Microcells (or femtocells) are tiny cell towers that use your home network to increase the range of your moble phone. Marketed as a way to increase reception within residences, they dial home to your mobile carrier for billing and establishing a connection. All good things, but perhaps they aren’t as secure as we think. Researcher Mathew Rowley will show how he reverse-engineered a modern microcell.
Network forensics are useful for discovering new attacks and communication from malware. Mobile network forensics hasn’t yet received as much attention.
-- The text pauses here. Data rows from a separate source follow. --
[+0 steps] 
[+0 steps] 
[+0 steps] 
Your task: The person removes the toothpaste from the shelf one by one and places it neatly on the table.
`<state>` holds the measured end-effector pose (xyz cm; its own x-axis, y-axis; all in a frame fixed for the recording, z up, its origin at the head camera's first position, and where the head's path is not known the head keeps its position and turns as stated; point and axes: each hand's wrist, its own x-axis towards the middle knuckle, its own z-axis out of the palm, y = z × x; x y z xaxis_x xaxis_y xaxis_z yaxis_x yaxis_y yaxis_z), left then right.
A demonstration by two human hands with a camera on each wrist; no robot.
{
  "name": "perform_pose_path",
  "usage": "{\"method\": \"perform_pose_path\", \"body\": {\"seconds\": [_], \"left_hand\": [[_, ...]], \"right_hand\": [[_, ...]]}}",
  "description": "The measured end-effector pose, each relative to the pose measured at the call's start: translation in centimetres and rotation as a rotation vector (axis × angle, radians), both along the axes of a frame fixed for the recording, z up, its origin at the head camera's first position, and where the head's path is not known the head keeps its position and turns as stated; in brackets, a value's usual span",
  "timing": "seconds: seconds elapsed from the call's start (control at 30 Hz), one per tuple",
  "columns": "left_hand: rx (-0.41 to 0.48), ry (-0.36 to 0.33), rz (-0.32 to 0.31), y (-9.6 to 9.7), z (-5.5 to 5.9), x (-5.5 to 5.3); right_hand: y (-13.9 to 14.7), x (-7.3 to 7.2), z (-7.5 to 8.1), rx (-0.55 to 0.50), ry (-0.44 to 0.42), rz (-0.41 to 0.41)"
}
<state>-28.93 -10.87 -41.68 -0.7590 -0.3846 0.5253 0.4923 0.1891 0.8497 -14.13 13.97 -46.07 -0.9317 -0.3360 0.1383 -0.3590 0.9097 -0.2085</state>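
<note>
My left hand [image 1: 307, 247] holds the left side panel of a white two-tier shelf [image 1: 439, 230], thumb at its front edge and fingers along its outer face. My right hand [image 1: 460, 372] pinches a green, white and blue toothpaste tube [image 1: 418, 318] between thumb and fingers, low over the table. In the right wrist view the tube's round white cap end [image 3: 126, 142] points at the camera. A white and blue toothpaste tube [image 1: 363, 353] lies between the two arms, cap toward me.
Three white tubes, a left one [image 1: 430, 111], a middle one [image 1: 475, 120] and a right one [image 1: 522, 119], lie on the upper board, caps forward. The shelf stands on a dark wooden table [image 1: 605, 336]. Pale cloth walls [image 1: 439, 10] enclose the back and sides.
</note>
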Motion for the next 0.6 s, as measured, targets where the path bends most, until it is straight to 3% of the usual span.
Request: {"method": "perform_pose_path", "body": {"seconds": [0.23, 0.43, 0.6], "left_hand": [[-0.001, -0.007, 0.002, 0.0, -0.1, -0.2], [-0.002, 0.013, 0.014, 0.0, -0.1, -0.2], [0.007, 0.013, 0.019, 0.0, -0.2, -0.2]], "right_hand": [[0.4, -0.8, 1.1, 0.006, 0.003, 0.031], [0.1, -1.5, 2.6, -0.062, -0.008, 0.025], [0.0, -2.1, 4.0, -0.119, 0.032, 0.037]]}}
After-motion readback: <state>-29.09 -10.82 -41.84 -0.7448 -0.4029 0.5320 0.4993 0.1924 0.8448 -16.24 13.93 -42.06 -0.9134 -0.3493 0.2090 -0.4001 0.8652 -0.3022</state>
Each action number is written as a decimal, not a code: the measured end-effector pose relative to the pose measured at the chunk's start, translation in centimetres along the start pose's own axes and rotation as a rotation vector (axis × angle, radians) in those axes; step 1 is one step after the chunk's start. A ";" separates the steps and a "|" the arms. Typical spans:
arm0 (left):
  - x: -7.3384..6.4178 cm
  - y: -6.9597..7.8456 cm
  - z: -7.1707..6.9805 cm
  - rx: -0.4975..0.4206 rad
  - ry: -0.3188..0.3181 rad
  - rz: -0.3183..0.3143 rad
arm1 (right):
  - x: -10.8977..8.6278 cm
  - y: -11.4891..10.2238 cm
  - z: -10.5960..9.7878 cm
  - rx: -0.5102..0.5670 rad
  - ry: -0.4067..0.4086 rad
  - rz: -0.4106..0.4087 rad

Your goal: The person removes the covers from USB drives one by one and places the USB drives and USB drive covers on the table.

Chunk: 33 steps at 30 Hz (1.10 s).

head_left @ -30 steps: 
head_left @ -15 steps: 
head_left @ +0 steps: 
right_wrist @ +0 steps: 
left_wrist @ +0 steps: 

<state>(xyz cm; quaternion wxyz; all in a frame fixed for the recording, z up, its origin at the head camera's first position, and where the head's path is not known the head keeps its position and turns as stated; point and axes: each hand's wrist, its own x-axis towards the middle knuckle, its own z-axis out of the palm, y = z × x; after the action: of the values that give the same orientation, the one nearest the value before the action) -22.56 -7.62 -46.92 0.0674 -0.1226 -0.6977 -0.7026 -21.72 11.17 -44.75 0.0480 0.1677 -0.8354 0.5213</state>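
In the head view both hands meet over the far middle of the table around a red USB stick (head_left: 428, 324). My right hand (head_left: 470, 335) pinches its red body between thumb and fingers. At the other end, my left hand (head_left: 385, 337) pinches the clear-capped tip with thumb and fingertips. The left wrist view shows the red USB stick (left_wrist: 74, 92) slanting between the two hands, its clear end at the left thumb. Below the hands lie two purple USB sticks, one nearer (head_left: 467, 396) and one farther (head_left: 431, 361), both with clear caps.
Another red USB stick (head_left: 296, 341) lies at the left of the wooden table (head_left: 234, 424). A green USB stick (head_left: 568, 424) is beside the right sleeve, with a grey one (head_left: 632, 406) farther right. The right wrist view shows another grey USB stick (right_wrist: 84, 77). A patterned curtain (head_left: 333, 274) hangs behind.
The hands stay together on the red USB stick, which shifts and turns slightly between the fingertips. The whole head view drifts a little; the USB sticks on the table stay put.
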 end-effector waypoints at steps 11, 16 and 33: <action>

Researcher Eric Fulton will rectify that with his workshop showing what real mobile malware and botnets look like over the network.
Wealth of Mobile Talks
There are more mobile talks than anyone has time to attend at the three conferences. This may be the year that mobile security receives as much attention as that on other platforms.
When we last looked at NFC phones and similar apps, there were questions of whether an attacker could go after the apps or the phone hardware and the Android OS. Since then we have seen a PIN-reset vulnerability that allowed an attacker to use the free prepaid card and the ability to crack PINs on the phone. Google updated the Wallet app to fix those vulnerabilities and make attacks much harder. Now attackers would need to go after the hardware itself, though this does not necessarily involve going after the Secure Element portion. One can get excellent results by targeting the OS and its NFC-handling libraries.
Fuzzing the hardware, which involves feeding corrupt or damaged data to an app to discover vulnerabilities, is a good first step. Researchers Charlie Miller and Collin Mulliner fuzzed SMS messages to great effect to discover exploitable vulnerabilities on Android and iOS phones a few years back. Mulliner has also looked at fuzzing NFC tags, going as far as developing a Python library and framework for testing older devices. Recently he updated his software to measure Android devices, allowing him to inject crafted NFC tags to a phone and then monitor the results. He can programmatically feed crafted or damaged NFC tags to Android’s library and then capture any crashes or code-execution opportunities.
The Samsung Galaxy SIII goes on sale in North America and wordlwide within the first two weeks of July. An attacker wishing to target the device can purchase one easily and use Mulliner’s research to help find vulnerabilities and eventually develop exploits to steal a victim’s credit card. The large number of readers at the Olympics will provide places where a successful attacker can use stolen credentials to make purchases. The Olympics will also provide a concentrated pool of targets (people and phones) to pilfer from–especially if everyone is busy watching who wins the medals and not worrying about where his or her phone is.